EXERCISE = A faithful copy without images is required: write out all the records exactly.

Records from a data source:

□ □ □ □ □

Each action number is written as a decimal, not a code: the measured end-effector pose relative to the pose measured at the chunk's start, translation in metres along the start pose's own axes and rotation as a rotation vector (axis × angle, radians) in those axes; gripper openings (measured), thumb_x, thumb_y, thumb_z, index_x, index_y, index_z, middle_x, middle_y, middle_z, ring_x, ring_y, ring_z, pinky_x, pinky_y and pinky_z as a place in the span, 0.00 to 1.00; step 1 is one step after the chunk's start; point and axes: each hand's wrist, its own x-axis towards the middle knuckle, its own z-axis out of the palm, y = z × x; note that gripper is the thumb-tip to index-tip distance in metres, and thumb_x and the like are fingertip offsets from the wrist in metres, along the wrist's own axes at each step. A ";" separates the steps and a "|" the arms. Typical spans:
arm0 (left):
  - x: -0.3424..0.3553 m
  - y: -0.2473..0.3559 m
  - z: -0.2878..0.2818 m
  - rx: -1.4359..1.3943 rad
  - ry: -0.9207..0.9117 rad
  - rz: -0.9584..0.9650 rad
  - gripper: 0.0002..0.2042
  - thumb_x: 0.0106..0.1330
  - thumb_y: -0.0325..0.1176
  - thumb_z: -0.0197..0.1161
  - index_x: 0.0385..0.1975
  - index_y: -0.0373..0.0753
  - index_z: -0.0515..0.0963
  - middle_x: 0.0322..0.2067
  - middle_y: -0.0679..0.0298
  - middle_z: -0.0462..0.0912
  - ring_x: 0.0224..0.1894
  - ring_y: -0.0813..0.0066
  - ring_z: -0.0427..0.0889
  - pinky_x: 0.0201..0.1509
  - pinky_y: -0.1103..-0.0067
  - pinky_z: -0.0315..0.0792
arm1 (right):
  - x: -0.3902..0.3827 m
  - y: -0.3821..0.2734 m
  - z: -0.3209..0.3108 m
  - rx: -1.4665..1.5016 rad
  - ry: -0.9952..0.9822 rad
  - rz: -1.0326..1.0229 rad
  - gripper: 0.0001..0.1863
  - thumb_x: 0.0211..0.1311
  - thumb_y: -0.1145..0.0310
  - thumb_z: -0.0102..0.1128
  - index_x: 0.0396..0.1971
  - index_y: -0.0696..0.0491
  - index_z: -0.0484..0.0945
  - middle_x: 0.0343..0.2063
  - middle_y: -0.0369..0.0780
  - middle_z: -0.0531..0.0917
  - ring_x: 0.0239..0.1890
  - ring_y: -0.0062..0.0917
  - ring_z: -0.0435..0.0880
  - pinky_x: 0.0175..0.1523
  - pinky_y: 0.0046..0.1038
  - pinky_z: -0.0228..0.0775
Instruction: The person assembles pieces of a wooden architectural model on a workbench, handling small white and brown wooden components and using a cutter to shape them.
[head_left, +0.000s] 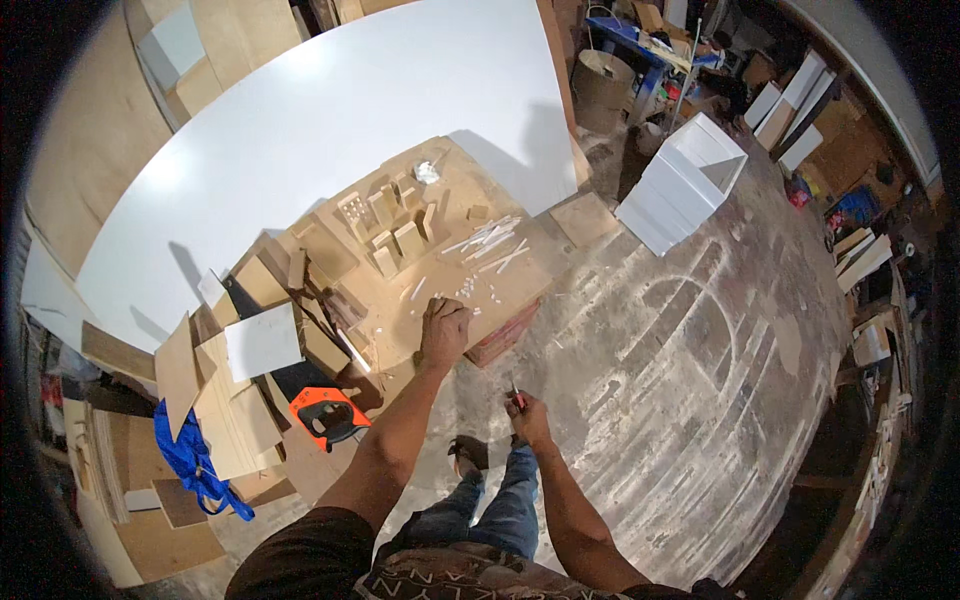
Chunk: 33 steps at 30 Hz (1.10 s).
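My left hand [445, 327] is bent down at the front edge of a wooden work board [530, 285], its fingers curled among small white cut pieces [468, 289]; what they hold, if anything, is too small to make out. Thin white strips [497, 236] lie just behind them. Small upright wooden blocks [408, 238], some with holes, and a crumpled white item [426, 172] stand farther back on the board. Lower down, over the floor, my right hand [532, 420] is closed on a small red-handled tool [517, 398] with a metal tip.
A handsaw with orange handle [312, 405] lies among wood offcuts [247, 428] and a blue bag [182, 455] at left. A large white panel [300, 120] is behind the board. A white box [662, 205] sits at right on the concrete floor [700, 420]; stacked planks line both sides.
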 end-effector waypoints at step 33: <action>0.006 -0.002 -0.005 -0.008 -0.054 0.049 0.05 0.62 0.26 0.61 0.32 0.37 0.84 0.36 0.60 0.84 0.45 0.57 0.80 0.54 0.65 0.72 | 0.089 -0.110 0.028 -0.238 -0.007 0.119 0.28 0.79 0.48 0.40 0.45 0.60 0.79 0.33 0.62 0.84 0.41 0.61 0.83 0.47 0.55 0.73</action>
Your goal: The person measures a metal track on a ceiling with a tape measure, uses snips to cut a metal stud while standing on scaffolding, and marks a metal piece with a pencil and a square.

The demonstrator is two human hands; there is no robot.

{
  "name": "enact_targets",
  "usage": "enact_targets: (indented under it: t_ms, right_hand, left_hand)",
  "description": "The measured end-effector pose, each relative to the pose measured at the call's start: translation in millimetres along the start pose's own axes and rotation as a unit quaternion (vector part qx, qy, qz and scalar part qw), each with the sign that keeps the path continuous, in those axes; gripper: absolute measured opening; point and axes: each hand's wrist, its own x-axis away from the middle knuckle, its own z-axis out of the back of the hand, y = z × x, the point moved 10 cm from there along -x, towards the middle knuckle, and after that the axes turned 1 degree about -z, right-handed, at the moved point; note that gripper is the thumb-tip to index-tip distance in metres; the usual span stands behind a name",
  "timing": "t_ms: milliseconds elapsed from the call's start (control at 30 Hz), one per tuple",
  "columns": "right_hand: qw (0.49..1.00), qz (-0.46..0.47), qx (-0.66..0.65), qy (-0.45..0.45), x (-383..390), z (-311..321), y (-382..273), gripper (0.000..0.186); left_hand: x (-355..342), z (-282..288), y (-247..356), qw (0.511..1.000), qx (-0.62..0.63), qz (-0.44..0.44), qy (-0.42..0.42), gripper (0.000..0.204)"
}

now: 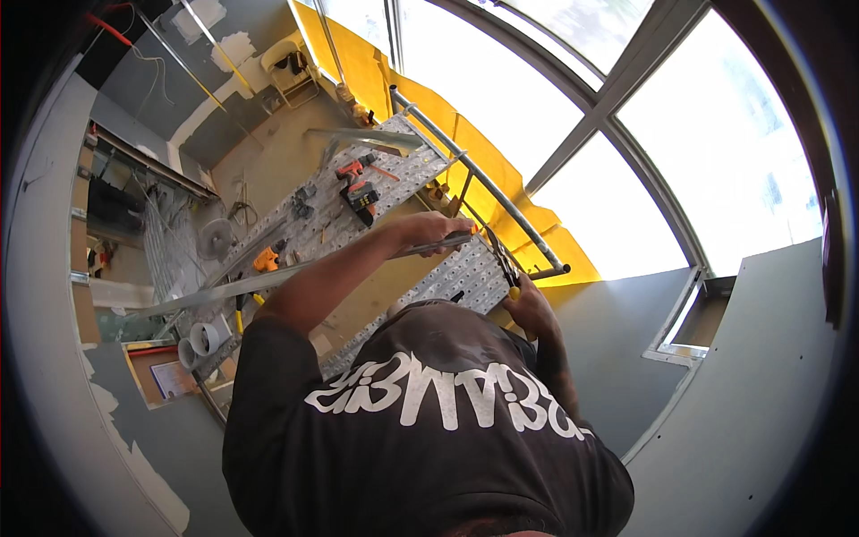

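Note:
My left hand (424, 230) is closed around one end of a long, thin metal profile (234, 288), which runs back to the left under my forearm. A small orange piece (469, 229) shows at the fingertips; its kind is unclear. In my right hand (531, 310) are snips with dark metal jaws (501, 254) and a yellow grip, the fingers wrapped round the handles. The jaws point up and left toward the profile's end, close to my left fingertips. Whether they touch the metal, I cannot tell.
Perforated metal scaffold planks (300, 199) hold a red cordless drill (359, 190), an orange drill (268, 258) and loose metal offcuts. A tubular guard rail (488, 186) stands beyond the hands, before yellow sheeting (573, 252) and large windows. A folding chair (291, 72) stands far left.

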Motion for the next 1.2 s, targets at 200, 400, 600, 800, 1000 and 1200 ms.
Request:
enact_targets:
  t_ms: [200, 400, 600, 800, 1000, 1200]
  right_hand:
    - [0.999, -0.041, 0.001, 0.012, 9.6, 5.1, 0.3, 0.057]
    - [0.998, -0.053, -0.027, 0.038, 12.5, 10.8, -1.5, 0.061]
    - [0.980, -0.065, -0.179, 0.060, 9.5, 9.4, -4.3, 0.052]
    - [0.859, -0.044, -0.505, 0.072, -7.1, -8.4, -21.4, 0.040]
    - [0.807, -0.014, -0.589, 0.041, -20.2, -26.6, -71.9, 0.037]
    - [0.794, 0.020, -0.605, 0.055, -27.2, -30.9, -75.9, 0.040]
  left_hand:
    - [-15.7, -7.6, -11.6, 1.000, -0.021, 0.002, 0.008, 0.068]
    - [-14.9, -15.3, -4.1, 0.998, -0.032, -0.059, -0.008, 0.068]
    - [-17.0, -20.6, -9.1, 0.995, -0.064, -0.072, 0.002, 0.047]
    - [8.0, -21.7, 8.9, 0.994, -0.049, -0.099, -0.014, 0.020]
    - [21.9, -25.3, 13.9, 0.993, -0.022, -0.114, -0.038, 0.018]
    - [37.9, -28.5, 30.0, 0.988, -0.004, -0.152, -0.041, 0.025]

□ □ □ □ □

EXERCISE RESPONSE =
Each action number is written as a decimal, not a code: the measured end-effector pose relative to the pose measured at the chunk's start, translation in metres along the start pose's own axes and rotation as a rotation vector (axis × angle, radians) in those axes; gripper openings (measured), thumb_x, thumb_y, thumb_z, index_x, index_y, index_z, middle_x, middle_y, middle_z, ring_x, ring_y, ring_z, pinky_x, pinky_y and pinky_z as a place in the span, 0.00 to 1.00; step 1 is one step after the chunk's start; point and axes: each hand's wrist, its own x-axis towards the middle knuckle, its own z-axis out of the palm, y = z × x; note that gripper is the thumb-tip to index-tip distance in metres, and thumb_x and the like are fingertip offsets from the wrist in metres, along the wrist's own axes at each step. A ";" separates the steps and a "|" the arms. Typical spans:
arm0 (left):
  - x: -0.3424..0.3553 m
  - y: -0.2473..0.3559 m
  - z: -0.2878..0.2818 m
  - rx: -1.4359..1.3943 rad
  - ry: -0.9207..0.9117 rad
  - rz: -0.9584..0.9650 rad
  - gripper: 0.0002..0.2042
  - thumb_x: 0.0106..0.1330
  - thumb_y: -0.0325..0.1176
  - thumb_z: -0.0197..0.1161
  - index_x: 0.0385..0.1975
  - index_y: -0.0373..0.0753
  - index_z: -0.0515..0.0963
  - middle_x: 0.0322..0.2067
  - middle_y: -0.0679..0.0298
  - middle_z: -0.0462..0.0912
  - ring_x: 0.0224..0.1894
  - ring_y: -0.0813..0.0066
  - ring_z: -0.0427..0.0889
  - pinky_x: 0.0201..0.1509
  - pinky_y: -0.1103..-0.0067
  - pinky_z: -0.0315..0.0792
arm1 (right):
  - x: -0.3902..0.3827 m
  - y: -0.3821..0.2734 m
  - z: -0.3209..0.3108 m
  - rx: -1.4665..1.5016 rad
  - ry: -0.9952..0.9822 rad
  - rz: -1.0326..1.0229 rad
  - gripper: 0.0001..0.1863
  - thumb_x: 0.0211..0.1311
  - thumb_y: -0.1145..0.0310
  - thumb_z: -0.0102..0.1128
  - index_x: 0.0396..0.1971
  - index_y: -0.0696..0.0491
  - index_z: -0.0484..0.0945
  - middle_x: 0.0343..0.2063
  - middle_y: -0.0369..0.0780
  - middle_z: -0.0531..0.0917
  - ring_x: 0.0239..0.1890
  - ring_y: -0.0062..0.0917
  - ring_z: -0.0435..0.0880
  - pinky_x: 0.0175..0.1523
  - pinky_y: 0.0046..0.1038
  - pinky_z: -0.0228..0.0775
Instruction: The person assembles pieces of a wooden architectural model on a workbench, handling small white and brown wooden components and using a cutter to shape them.
[head_left, +0.000s] 
Chunk: 33 steps at 30 Hz (1.10 s).
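My left hand [445, 327] is bent down at the front edge of a wooden work board [530, 285], its fingers curled among small white cut pieces [468, 289]; what they hold, if anything, is too small to make out. Thin white strips [497, 236] lie just behind them. Small upright wooden blocks [408, 238], some with holes, and a crumpled white item [426, 172] stand farther back on the board. Lower down, over the floor, my right hand [532, 420] is closed on a small red-handled tool [517, 398] with a metal tip.
A handsaw with orange handle [312, 405] lies among wood offcuts [247, 428] and a blue bag [182, 455] at left. A large white panel [300, 120] is behind the board. A white box [662, 205] sits at right on the concrete floor [700, 420]; stacked planks line both sides.
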 end-effector waypoints at step 33: <action>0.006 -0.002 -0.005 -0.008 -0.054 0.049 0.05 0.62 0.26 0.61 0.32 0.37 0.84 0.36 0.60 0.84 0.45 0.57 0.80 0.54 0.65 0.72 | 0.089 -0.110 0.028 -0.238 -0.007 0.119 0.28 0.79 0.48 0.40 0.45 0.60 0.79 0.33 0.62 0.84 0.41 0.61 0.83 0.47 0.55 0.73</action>
Your goal: The person measures a metal track on a ceiling with a tape measure, uses snips to cut a metal stud while standing on scaffolding, and marks a metal piece with a pencil and a square.

The demonstrator is two human hands; there is no robot.

{
  "name": "enact_targets",
  "usage": "enact_targets: (indented under it: t_ms, right_hand, left_hand)",
  "description": "The measured end-effector pose, each relative to the pose measured at the call's start: translation in millimetres along the start pose's own axes and rotation as a unit quaternion (vector part qx, qy, qz and scalar part qw), each with the sign that keeps the path continuous, in those axes; gripper: absolute measured opening; point and axes: each hand's wrist, its own x-axis away from the middle knuckle, its own z-axis out of the back of the hand, y = z × x, the point moved 10 cm from there along -x, towards the middle knuckle, and after that the axes turned 1 degree about -z, right-handed, at the moved point; note that gripper is the thumb-tip to index-tip distance in metres; the usual span stands behind a name",
  "timing": "t_ms: milliseconds elapsed from the call's start (control at 30 Hz), one per tuple",
  "columns": "right_hand: qw (0.49..1.00), qz (-0.46..0.47), qx (-0.66..0.65), qy (-0.45..0.45), x (-383..390), z (-311..321), y (-382..273), gripper (0.000..0.186); left_hand: x (-355..342), z (-282..288), y (-247..356), qw (0.511..1.000), qx (-0.62..0.63), qz (-0.44..0.44), qy (-0.42..0.42), gripper (0.000..0.204)"
}

now: 

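Note:
My left hand (424, 230) is closed around one end of a long, thin metal profile (234, 288), which runs back to the left under my forearm. A small orange piece (469, 229) shows at the fingertips; its kind is unclear. In my right hand (531, 310) are snips with dark metal jaws (501, 254) and a yellow grip, the fingers wrapped round the handles. The jaws point up and left toward the profile's end, close to my left fingertips. Whether they touch the metal, I cannot tell.
Perforated metal scaffold planks (300, 199) hold a red cordless drill (359, 190), an orange drill (268, 258) and loose metal offcuts. A tubular guard rail (488, 186) stands beyond the hands, before yellow sheeting (573, 252) and large windows. A folding chair (291, 72) stands far left.
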
Motion for the next 1.2 s, targets at 200, 400, 600, 800, 1000 and 1200 ms.
Request:
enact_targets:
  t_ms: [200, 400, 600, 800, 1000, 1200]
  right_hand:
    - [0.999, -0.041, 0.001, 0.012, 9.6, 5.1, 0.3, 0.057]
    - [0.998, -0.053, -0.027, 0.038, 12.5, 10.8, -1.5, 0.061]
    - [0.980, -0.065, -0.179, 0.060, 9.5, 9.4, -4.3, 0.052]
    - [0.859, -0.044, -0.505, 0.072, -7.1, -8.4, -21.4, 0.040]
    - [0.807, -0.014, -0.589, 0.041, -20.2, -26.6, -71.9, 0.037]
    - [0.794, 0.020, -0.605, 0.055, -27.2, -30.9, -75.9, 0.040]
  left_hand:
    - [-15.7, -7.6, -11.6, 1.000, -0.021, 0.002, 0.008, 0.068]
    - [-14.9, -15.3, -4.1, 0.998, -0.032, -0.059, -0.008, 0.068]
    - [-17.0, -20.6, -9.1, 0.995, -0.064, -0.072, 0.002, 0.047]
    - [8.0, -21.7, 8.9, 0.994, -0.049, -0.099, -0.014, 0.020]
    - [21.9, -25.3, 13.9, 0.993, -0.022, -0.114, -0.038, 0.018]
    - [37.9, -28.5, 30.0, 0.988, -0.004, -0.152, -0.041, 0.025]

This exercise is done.